■ WHAT IS REQUIRED ■
Word for word, reproduce every line of the data.

*** Begin section ***

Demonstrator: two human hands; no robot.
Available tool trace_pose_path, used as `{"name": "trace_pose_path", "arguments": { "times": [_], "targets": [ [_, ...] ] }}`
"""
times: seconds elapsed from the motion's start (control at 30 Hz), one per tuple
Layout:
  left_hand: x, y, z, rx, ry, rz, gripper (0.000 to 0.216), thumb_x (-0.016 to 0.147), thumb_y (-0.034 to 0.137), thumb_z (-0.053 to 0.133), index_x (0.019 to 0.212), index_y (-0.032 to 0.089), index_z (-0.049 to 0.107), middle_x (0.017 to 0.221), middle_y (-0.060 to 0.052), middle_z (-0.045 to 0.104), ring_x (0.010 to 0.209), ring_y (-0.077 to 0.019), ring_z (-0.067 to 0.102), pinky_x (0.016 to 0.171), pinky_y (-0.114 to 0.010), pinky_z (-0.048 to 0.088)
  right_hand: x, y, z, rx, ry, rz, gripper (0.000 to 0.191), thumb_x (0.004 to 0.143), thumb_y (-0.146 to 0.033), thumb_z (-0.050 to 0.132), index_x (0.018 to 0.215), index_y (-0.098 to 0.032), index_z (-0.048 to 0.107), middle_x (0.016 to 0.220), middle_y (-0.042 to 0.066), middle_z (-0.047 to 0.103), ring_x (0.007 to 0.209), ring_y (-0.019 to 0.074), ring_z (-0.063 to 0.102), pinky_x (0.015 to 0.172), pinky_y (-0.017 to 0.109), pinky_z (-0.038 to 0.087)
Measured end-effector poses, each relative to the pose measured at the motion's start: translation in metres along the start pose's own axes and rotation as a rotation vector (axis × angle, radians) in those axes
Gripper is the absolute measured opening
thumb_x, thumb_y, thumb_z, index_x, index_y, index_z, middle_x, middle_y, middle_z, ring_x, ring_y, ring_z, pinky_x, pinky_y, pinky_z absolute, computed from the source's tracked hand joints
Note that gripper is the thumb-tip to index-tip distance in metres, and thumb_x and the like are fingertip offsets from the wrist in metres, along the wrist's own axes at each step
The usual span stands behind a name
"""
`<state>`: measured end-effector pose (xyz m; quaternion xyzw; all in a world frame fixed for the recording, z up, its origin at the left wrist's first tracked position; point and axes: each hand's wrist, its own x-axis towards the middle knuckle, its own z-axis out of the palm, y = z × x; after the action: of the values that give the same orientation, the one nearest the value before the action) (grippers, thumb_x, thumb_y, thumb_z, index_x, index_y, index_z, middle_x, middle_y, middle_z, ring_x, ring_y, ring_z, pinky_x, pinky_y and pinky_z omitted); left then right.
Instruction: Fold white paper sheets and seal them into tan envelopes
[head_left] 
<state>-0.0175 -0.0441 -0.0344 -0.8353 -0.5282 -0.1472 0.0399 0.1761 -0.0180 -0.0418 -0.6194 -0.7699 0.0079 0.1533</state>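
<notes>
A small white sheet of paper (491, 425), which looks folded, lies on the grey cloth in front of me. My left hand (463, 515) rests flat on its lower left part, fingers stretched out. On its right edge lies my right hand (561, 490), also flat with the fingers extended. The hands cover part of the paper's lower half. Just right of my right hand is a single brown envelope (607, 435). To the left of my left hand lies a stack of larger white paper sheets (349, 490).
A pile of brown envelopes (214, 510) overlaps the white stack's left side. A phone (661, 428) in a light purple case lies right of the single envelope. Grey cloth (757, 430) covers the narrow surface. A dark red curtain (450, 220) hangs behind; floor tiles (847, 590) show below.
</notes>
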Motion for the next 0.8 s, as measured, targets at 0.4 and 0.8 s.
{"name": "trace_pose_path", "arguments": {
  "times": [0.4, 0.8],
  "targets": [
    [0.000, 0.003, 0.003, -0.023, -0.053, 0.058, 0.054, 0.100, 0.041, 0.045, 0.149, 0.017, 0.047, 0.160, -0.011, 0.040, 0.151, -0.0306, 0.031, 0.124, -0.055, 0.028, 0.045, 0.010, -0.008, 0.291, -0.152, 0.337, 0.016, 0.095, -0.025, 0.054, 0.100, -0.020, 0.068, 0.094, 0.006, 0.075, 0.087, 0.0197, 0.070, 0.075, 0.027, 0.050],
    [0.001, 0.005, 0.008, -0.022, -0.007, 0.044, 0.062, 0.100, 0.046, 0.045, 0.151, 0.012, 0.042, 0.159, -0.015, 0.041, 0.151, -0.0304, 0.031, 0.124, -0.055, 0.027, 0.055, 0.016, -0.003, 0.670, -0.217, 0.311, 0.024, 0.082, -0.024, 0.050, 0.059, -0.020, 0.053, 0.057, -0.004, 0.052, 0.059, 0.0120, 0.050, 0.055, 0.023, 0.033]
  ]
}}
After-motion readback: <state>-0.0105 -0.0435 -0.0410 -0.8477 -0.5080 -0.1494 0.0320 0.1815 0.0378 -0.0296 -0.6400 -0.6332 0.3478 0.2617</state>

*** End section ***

■ EXPECTED OUTPUT ■
Demonstrator: two human hands; no robot.
Available tool trace_pose_path, used as `{"name": "trace_pose_path", "arguments": { "times": [_], "targets": [ [_, ...] ] }}`
"""
times: seconds elapsed from the motion's start (control at 30 Hz), one per tuple
Layout:
  left_hand: x, y, z, rx, ry, rz, gripper (0.000 to 0.216), thumb_x (-0.016 to 0.147), thumb_y (-0.034 to 0.137), thumb_z (-0.053 to 0.133), index_x (0.019 to 0.212), index_y (-0.032 to 0.089), index_z (-0.049 to 0.107), middle_x (0.017 to 0.221), middle_y (-0.060 to 0.052), middle_z (-0.045 to 0.104), ring_x (0.010 to 0.209), ring_y (-0.077 to 0.019), ring_z (-0.067 to 0.102), pinky_x (0.016 to 0.171), pinky_y (-0.114 to 0.010), pinky_z (-0.048 to 0.088)
  right_hand: x, y, z, rx, ry, rz, gripper (0.000 to 0.191), thumb_x (0.004 to 0.143), thumb_y (-0.146 to 0.033), thumb_z (-0.050 to 0.132), index_x (0.018 to 0.215), index_y (-0.098 to 0.032), index_z (-0.048 to 0.107), middle_x (0.016 to 0.220), middle_y (-0.042 to 0.066), middle_z (-0.047 to 0.103), ring_x (0.007 to 0.209), ring_y (-0.019 to 0.074), ring_z (-0.063 to 0.102), pinky_x (0.015 to 0.172), pinky_y (-0.017 to 0.109), pinky_z (-0.038 to 0.087)
Measured end-effector poses, each relative to the pose measured at the motion's start: translation in metres along the start pose's own axes and rotation as a rotation vector (axis × angle, radians) in those axes
Gripper is the absolute measured opening
thumb_x, thumb_y, thumb_z, index_x, index_y, index_z, middle_x, middle_y, middle_z, ring_x, ring_y, ring_z, pinky_x, pinky_y, pinky_z absolute, computed from the source's tracked hand joints
Note that gripper is the thumb-tip to index-tip distance in metres, and thumb_x and the like are fingertip offsets from the wrist in metres, along the wrist's own axes at each step
The usual span stands behind a name
"""
`<state>`: measured end-effector pose (xyz m; quaternion xyzw; all in a world frame fixed for the recording, z up, its origin at the left wrist's first tracked position; point and axes: each hand's wrist, its own x-axis towards the middle knuckle, its own z-axis out of the palm, y = z × x; after the action: of the values that give the same orientation, the one nearest the value before the action) (grippers, thumb_x, thumb_y, thumb_z, index_x, index_y, index_z, middle_x, middle_y, middle_z, ring_x, ring_y, ring_z, pinky_x, pinky_y and pinky_z omitted); left then right.
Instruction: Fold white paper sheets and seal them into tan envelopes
[head_left] 
<state>-0.0175 -0.0441 -0.0344 -0.8353 -0.5282 -0.1472 0.0399 0.1761 -0.0180 -0.0418 -0.6194 -0.7699 0.0079 0.1533</state>
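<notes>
A small white sheet of paper (491, 425), which looks folded, lies on the grey cloth in front of me. My left hand (463, 515) rests flat on its lower left part, fingers stretched out. On its right edge lies my right hand (561, 490), also flat with the fingers extended. The hands cover part of the paper's lower half. Just right of my right hand is a single brown envelope (607, 435). To the left of my left hand lies a stack of larger white paper sheets (349, 490).
A pile of brown envelopes (214, 510) overlaps the white stack's left side. A phone (661, 428) in a light purple case lies right of the single envelope. Grey cloth (757, 430) covers the narrow surface. A dark red curtain (450, 220) hangs behind; floor tiles (847, 590) show below.
</notes>
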Motion for the next 0.8 s, as measured, targets at 0.4 and 0.8 s.
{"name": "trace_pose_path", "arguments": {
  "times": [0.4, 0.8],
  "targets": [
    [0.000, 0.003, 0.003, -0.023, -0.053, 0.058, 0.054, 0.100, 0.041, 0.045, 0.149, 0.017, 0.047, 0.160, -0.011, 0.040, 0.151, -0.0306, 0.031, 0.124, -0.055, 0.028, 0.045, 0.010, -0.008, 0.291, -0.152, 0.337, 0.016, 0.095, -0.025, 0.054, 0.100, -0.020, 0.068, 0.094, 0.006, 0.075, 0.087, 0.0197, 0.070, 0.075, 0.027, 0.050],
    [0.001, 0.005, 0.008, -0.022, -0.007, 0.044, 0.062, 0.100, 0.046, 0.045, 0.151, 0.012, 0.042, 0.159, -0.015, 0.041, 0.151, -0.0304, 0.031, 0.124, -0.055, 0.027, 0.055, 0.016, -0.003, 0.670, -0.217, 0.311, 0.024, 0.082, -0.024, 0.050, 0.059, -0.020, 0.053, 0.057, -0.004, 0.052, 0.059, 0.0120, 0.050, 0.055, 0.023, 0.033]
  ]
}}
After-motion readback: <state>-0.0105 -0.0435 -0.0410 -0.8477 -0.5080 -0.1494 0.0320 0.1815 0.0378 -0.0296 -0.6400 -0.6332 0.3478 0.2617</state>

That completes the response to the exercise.